WORK TO COMPLETE.
Where the word "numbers" occurs in a line of the listing below, copy that line.

DATA FOR ANALYSIS.
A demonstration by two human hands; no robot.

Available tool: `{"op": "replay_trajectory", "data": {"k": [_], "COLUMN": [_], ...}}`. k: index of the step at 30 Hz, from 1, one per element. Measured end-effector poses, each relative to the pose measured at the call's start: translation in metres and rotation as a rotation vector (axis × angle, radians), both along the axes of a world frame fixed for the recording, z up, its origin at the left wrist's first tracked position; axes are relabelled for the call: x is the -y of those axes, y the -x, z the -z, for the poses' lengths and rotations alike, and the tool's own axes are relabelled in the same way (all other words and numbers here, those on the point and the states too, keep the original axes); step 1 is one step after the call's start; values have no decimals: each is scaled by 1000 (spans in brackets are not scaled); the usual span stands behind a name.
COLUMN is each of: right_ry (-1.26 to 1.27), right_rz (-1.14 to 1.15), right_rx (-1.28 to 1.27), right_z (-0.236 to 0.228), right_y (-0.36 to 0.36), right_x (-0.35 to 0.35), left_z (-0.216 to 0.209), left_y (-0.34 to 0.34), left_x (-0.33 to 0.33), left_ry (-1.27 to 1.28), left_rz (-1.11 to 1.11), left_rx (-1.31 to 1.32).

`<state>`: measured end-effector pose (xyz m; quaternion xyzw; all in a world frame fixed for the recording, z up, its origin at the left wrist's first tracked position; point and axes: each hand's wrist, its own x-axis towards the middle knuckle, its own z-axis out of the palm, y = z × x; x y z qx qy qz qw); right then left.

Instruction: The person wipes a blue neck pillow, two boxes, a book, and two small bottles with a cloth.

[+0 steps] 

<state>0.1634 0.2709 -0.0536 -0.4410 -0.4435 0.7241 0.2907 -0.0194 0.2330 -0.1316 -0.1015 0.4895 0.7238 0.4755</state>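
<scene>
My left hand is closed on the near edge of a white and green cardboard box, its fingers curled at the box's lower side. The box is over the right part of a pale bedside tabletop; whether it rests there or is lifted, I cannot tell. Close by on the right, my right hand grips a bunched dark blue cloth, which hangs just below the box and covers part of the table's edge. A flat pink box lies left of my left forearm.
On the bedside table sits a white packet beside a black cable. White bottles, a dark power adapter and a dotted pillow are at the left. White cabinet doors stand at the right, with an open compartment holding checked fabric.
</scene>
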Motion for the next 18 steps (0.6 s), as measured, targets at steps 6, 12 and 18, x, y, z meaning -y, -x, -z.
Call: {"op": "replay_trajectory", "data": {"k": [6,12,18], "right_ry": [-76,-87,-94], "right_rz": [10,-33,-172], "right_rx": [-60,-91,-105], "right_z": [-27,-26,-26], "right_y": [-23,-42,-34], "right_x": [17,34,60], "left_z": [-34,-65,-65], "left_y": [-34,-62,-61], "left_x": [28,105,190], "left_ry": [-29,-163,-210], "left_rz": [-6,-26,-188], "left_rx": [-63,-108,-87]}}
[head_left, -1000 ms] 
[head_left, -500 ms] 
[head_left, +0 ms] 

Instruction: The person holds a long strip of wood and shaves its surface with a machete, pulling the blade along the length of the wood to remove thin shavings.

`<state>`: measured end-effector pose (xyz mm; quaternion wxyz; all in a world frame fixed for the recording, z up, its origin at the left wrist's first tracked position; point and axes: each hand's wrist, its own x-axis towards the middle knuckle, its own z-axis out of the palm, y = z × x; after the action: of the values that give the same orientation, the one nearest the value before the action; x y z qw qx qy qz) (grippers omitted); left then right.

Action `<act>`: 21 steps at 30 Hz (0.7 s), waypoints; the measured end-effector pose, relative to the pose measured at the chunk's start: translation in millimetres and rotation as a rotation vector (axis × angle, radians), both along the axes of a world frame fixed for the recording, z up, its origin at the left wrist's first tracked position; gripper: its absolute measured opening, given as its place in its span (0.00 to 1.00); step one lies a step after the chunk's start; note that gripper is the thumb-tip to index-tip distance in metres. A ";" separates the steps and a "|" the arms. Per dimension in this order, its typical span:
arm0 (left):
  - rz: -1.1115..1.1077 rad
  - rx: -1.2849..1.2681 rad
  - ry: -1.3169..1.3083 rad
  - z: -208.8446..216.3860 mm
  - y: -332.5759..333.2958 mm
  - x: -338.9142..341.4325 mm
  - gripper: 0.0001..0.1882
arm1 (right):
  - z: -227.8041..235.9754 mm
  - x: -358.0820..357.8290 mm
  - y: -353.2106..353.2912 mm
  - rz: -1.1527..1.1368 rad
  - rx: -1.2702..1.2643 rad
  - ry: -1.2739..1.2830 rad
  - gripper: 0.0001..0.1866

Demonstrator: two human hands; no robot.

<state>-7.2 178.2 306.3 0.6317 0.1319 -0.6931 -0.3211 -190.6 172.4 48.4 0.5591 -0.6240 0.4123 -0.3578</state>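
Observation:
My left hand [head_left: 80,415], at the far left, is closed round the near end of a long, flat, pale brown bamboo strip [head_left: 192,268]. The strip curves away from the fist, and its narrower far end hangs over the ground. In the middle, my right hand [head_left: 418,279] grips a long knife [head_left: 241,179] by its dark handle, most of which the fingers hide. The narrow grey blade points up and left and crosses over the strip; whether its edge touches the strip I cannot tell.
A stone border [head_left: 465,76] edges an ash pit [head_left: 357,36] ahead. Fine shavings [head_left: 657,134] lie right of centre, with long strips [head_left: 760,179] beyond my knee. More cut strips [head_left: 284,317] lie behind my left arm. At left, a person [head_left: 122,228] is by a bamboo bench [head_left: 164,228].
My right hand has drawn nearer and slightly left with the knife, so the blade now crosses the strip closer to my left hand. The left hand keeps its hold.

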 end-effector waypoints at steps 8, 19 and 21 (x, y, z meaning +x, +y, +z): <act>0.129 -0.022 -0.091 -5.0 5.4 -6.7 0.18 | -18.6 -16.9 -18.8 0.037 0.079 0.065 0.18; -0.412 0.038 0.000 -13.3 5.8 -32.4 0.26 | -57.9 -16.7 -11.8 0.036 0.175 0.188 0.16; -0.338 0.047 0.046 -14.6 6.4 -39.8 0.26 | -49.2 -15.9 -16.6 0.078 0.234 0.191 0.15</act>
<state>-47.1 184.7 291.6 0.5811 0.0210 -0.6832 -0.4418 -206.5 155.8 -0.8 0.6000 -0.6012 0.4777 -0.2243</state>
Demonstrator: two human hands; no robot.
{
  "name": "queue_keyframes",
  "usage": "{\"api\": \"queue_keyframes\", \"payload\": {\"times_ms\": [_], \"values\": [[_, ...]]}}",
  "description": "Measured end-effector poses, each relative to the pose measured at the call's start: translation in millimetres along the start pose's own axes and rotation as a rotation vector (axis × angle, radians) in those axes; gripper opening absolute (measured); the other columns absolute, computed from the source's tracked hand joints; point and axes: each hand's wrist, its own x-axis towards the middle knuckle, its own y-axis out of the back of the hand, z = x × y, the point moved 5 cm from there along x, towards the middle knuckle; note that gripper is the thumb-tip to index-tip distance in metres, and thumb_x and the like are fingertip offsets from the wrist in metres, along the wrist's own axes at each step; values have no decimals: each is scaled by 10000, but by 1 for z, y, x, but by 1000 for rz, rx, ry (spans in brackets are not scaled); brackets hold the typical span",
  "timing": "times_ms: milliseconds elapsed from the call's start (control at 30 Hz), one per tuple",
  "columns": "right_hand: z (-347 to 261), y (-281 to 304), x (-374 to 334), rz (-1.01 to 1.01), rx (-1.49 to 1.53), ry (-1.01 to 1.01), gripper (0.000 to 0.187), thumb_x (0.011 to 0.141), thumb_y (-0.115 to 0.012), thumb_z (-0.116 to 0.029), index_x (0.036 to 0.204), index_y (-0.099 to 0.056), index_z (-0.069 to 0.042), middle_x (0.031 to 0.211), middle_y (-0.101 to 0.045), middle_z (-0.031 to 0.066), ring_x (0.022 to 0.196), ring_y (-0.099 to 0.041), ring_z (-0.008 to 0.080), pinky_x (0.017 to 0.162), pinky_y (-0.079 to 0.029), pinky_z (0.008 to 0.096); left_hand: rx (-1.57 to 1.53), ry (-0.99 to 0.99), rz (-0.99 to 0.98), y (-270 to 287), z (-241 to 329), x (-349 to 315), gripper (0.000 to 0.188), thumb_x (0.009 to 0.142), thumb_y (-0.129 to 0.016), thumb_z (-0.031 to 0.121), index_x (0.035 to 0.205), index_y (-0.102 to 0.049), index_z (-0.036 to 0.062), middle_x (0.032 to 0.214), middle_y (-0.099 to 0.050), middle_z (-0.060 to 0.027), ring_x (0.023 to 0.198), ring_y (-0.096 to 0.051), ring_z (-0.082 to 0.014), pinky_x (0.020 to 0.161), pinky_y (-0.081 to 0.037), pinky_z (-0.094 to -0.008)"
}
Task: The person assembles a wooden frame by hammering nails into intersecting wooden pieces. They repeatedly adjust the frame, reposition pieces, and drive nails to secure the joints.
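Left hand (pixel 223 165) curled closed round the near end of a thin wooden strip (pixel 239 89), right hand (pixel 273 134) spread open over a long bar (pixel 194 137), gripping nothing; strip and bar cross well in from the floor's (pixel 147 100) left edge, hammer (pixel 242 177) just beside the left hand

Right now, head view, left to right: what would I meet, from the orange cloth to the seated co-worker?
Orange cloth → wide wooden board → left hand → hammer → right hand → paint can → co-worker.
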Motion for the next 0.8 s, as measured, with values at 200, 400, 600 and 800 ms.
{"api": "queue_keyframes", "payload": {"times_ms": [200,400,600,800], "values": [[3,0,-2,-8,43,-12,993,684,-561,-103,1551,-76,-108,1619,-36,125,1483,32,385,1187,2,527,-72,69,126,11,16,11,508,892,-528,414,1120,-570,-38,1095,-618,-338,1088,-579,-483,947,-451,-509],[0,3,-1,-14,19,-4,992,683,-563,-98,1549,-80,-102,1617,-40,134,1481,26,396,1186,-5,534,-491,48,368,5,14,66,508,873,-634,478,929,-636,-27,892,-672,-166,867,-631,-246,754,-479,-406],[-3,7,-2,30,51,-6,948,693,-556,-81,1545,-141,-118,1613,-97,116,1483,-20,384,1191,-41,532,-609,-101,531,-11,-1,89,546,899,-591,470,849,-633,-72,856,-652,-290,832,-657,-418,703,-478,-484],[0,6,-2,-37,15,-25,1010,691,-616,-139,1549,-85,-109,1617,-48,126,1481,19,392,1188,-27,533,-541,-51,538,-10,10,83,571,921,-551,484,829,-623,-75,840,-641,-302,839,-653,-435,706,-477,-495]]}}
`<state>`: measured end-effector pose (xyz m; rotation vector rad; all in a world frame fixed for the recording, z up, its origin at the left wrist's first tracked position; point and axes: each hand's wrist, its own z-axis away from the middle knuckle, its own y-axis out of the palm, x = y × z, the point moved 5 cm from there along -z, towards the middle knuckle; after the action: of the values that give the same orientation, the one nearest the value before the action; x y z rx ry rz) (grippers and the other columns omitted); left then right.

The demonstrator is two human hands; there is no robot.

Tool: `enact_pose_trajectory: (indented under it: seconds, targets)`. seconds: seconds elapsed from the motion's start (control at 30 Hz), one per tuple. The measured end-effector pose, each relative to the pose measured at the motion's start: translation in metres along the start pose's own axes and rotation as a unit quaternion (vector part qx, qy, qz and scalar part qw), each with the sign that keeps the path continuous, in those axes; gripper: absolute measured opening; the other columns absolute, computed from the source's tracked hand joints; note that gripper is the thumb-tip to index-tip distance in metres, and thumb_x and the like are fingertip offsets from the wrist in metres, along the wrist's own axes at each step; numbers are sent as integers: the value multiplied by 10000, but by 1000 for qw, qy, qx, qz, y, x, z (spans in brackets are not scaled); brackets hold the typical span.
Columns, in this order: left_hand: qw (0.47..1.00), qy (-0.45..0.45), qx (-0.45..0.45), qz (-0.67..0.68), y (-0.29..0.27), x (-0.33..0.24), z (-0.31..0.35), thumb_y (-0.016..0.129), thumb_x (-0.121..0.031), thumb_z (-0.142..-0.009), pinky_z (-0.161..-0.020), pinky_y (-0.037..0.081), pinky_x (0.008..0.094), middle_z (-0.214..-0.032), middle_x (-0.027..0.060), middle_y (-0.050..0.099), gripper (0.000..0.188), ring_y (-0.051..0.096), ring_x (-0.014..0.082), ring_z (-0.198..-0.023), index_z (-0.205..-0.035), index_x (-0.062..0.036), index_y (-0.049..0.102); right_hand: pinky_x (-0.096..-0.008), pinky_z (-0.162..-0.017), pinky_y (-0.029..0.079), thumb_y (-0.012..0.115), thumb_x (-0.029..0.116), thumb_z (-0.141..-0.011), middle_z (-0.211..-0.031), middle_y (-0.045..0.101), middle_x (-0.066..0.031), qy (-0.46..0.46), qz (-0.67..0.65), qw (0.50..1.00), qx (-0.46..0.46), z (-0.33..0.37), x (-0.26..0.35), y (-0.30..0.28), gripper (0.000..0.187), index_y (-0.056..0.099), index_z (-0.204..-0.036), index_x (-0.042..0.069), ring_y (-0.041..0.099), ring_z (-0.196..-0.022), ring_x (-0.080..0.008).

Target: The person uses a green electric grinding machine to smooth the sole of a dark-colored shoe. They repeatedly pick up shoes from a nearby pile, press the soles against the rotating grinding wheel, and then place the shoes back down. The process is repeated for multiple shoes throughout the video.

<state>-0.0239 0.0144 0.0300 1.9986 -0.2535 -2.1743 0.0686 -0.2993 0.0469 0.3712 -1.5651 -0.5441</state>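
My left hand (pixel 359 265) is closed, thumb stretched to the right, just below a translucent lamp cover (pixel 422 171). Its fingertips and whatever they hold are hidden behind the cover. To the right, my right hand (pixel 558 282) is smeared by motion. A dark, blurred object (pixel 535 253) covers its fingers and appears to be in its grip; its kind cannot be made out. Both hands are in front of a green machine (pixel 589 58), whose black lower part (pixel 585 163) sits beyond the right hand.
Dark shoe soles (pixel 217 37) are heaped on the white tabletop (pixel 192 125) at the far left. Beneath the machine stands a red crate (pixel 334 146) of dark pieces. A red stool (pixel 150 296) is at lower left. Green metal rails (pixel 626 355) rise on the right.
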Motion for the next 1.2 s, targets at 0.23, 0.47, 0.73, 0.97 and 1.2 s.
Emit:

RESULT OF THE EXERCISE.
Available tool: `{"op": "replay_trajectory", "data": {"k": [_], "COLUMN": [_], ...}}`. k: index of the step at 30 Hz, from 1, one per element. Measured end-effector poses, each relative to the pose measured at the call's start: translation in metres and rotation as a rotation vector (axis × angle, radians), both along the axes of a world frame fixed for the recording, z up, its origin at the left wrist's first tracked position; axes are relabelled for the call: x is the -y of those axes, y the -x, z the -z, for the poses' lengths and rotations alike, and the tool's own axes are relabelled in the same way (all other words and numbers here, those on the point and the states too, keep the original axes); step 1 is one step after the call's start; values have no decimals: each is scaled by 1000 (spans in brackets are not scaled); the usual span stands behind a name.
Tool: `enact_pose_trajectory: (indented under it: seconds, targets)`. seconds: seconds elapsed from the motion's start (control at 30 Hz), one per tuple. The measured end-effector pose, each relative to the pose measured at the motion's start: translation in metres along the start pose's own axes and rotation as a unit quaternion (vector part qx, qy, qz and scalar part qw), each with the sign that keeps the path continuous, in those axes; gripper: absolute measured opening; the other columns absolute, computed from the source's tracked hand joints; note that gripper is the thumb-tip to index-tip distance in metres, and thumb_x and the like are fingertip offsets from the wrist in metres, along the wrist's own axes at each step; numbers are sent as integers: the value multiplied by 10000, but by 1000 for qw, qy, qx, qz, y, x, z (spans in brackets are not scaled); brackets hold the typical span.

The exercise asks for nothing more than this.